Exercise goal
Look below for the line that contains "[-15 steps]", then copy it and each following line exactly, through and including the line that contains "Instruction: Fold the".
====== Data provided ======
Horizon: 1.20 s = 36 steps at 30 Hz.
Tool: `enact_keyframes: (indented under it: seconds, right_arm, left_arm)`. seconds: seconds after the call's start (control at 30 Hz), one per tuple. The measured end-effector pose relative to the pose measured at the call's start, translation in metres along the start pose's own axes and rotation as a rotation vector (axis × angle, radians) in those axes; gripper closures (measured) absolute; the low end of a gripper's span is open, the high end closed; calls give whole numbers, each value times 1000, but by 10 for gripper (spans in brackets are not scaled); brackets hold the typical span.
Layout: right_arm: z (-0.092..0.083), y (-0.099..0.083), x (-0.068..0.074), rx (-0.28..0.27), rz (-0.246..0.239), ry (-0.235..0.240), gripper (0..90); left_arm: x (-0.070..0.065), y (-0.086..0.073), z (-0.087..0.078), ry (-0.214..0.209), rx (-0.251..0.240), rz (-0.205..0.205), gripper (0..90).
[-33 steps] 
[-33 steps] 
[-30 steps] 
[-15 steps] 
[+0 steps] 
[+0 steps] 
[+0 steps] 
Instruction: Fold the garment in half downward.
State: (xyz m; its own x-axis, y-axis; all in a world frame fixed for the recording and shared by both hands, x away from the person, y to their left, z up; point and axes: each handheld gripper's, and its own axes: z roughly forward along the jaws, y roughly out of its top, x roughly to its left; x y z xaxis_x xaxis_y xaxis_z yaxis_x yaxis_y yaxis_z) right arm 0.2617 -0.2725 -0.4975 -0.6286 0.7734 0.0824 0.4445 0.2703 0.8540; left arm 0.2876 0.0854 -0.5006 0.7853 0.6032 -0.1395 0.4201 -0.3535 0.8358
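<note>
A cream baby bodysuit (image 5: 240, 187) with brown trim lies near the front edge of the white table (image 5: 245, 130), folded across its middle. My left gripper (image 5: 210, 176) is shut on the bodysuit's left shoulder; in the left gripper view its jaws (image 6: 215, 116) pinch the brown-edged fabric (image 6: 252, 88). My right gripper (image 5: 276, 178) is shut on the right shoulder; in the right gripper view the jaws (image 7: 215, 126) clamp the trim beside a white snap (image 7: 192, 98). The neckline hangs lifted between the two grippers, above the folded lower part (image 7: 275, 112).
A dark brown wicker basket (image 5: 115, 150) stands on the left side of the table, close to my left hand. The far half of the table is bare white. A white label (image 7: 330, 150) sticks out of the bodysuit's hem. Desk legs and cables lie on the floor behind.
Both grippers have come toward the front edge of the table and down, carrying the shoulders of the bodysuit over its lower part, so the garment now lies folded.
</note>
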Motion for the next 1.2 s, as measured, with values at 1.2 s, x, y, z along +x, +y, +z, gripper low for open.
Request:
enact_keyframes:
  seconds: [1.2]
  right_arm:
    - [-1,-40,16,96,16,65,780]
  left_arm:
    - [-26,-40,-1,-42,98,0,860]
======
Result of this task
[-15 steps] 
[+0 steps] 
[+0 steps] 
[+0 steps] 
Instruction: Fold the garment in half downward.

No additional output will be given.